The Mrs. Flowers chapter emphasizes black racial pride by combining
two apparently disparate episodes on the basis of their thematic
affinity, much as the "powhitetrash" chapter did. Here the
affinity is not cleanliness but the power of words, a theme central to
African-American autobiography, from the slave narratives to Richard
Wright's Black Boy and beyond. The importance of the power of
words, in themselves and in poetry, and by implication, the importance
of literature run throughout Caged Bird, (11) especially after the rape,
when Maya fears that her lie at Mr. Freeman's trial caused his
death. Black Boy demonstrates the negative power of words each time
Wright is abused for-not saying the right thing,(12) yet the book
concludes on a positive note when Wright realizes that he can harness
the power of words to his own artistic and political ends. Much the same
thing happens in Caged Bird. Maya refuses to speak because she fears the
potentially fatal power of words, but throughout the second half of the
book she acknowledges that the imagination can harness the power of
words to great ends. One of the high points in this realization comes at
the end of the graduation scene, when the audience, having been insulted
by a white guest speaker, lifts its morale by singing James Weldon
Johnson's "Lift Ev'ry Voice and Sing" (155). Maya
realizes that she had never heard it before. Never heard the words,
despite the thousands of times I had sung them." and this leads her
to appreciate the African-American poetic tradition as she never had
before (and Angelou expresses that appreciation with an allusion to
another Johnson poem): "Oh, Black known and unknown poets, how
often have your auctioned pains sustained us? Who will compute the
lonely nights made less lonely by your songs, or by the empty pots made
less tragic by your tales?" (156). Because Johnson's words,
like Angelou's story, are gathered "from the stuff of the
black experience, with its suffering and its survival", to use
Keneth Kinnamon's words, the singing of "Lift Ev'ry Voice
and Sing" at the end of the graduation episode "is a paradigm
of Angelou's own artistic endeavor in I Know Why the Caged Bird
Sings" (132-33).
Mrs. Flowers lays the groundwork for this later appreciation of the
power of the poetic word by explicitly stating the lesson of the
positive power of words in her conversation with the ten-year-old Maya
(her message is further emphasized because the main point of her
invitation and attention to the mute girl is to convince her to use
words again). "[B]ear in mind," Mrs. Flowers tells Maya,
"language is man's way of communicating with his fellow man
and it is language alone that separates him from the lower animals. ...

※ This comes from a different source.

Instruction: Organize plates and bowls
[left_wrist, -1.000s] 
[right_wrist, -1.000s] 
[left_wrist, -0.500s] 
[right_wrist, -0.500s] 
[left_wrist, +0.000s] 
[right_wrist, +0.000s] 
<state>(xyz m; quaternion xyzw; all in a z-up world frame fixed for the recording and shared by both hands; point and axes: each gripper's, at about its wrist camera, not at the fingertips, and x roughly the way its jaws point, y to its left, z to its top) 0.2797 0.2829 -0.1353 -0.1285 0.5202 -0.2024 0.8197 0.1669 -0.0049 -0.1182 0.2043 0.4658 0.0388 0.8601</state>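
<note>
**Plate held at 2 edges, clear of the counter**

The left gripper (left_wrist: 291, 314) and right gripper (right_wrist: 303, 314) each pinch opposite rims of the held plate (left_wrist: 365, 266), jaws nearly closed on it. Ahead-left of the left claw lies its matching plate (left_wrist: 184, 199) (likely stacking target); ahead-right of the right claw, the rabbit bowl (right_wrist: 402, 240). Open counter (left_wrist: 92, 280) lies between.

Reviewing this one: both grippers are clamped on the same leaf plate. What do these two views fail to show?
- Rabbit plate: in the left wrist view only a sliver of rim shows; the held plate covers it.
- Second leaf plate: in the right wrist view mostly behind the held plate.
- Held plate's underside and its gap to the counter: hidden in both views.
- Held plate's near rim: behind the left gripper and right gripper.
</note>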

Words mean more than what is set down on paper. It takes the human voice
to infuse them with the shades of deeper meaning" (82). Mrs.
Flowers's speech and her reading from Dickens themselves make Maya
appreciate poetry - "I heard poetry for the first time in my
life" (84), she says about Mrs. Flowers's reading - and the
spoken word, but Angelou arranges the entire chapter to emphasize the
power of words. The chapter begins with a description of Mrs. Flowers
and her elegant command of standard English, which contrasts in their
conversations with Momma's heavy dialect, much to Maya's
shame: "Shame made me want to hide my face.... Momma left out the
verb. Why not ask, `How are you, Mrs. Flowers?'... `Brother and
Sister Wilcox is sho'ly the meanest - ' `Is,' Momma?

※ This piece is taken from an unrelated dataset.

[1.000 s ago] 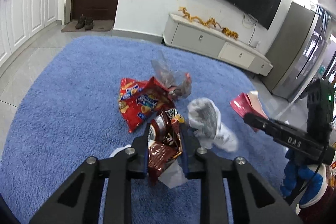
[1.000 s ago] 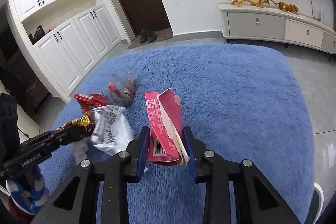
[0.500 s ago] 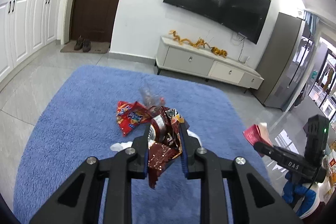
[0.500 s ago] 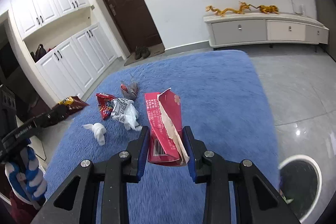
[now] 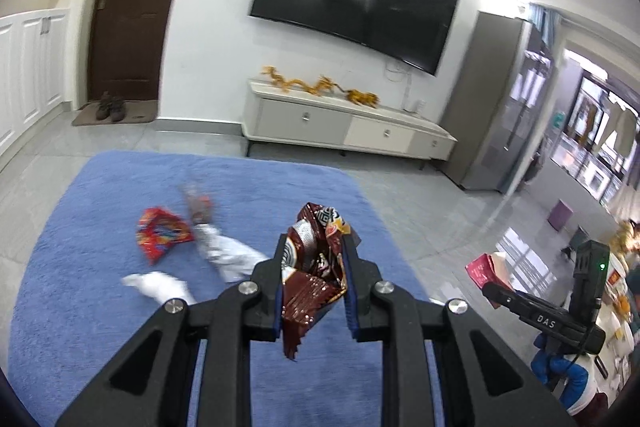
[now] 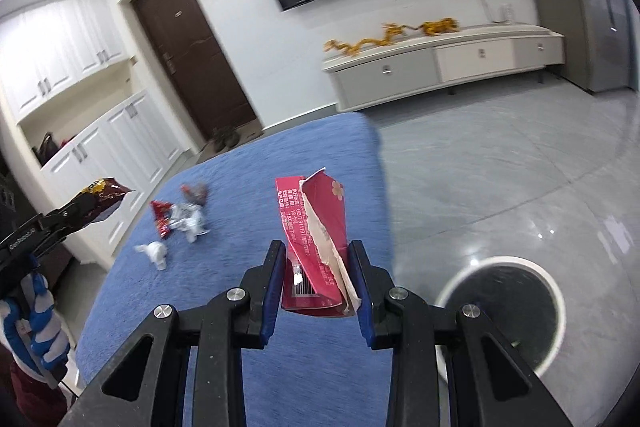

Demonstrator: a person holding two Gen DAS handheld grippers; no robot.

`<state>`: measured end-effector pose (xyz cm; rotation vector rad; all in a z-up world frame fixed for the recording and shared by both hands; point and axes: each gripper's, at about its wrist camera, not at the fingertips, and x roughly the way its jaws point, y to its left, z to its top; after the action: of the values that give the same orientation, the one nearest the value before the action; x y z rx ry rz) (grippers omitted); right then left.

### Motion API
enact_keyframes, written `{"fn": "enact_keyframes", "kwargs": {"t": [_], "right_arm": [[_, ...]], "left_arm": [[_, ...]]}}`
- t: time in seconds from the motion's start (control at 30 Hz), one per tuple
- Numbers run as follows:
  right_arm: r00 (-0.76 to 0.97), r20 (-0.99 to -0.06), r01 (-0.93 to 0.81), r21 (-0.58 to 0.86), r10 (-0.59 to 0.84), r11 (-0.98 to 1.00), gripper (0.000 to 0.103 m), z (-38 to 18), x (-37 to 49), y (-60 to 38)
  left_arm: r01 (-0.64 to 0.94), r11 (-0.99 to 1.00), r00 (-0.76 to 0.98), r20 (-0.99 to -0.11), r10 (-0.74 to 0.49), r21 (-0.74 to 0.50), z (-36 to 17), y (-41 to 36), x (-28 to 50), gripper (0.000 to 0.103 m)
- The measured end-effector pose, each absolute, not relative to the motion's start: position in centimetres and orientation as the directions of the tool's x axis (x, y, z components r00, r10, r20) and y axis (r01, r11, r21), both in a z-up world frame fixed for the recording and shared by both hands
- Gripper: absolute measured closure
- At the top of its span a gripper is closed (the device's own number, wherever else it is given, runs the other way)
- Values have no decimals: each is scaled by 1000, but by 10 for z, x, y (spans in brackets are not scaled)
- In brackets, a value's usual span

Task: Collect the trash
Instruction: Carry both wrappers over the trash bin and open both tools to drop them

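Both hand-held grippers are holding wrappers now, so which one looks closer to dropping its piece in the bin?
Probably the right hand-held gripper. Its red wrapper hangs beside the round white-rimmed bin, close at lower right. The left hand-held gripper, holding the brown wrapper, sees only blue rug and no bin.

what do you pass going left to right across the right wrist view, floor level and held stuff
brown snack wrapper in the left claw → white tissue wad → red chip bag → crumpled white wrapper → pink torn packet in the right claw → white-rimmed bin
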<state>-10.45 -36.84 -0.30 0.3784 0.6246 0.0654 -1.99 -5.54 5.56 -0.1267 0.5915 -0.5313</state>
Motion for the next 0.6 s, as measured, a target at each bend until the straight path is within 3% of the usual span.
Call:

`Is'? Oh, please, not `is,' Momma, for two or more"
(78-79), As a result, Angelou has focused the chapter on the importance
of words and their pronunciation, even in its very first pages, before
Maya enters Mrs. Flowers's house.
The chapter's end, after Maya returns from her visit, also
emphasizes the importance of words, this time in contrast to the way
white people use words. When Maya tells her brother, "By the way,
Bailey, Mrs. Flowers sent you some tea cookie - ," Momma threatens
to beat her granddaughter (85). The crime is that since "Jesus was
the Way, the Truth and the Light," saying "by the way"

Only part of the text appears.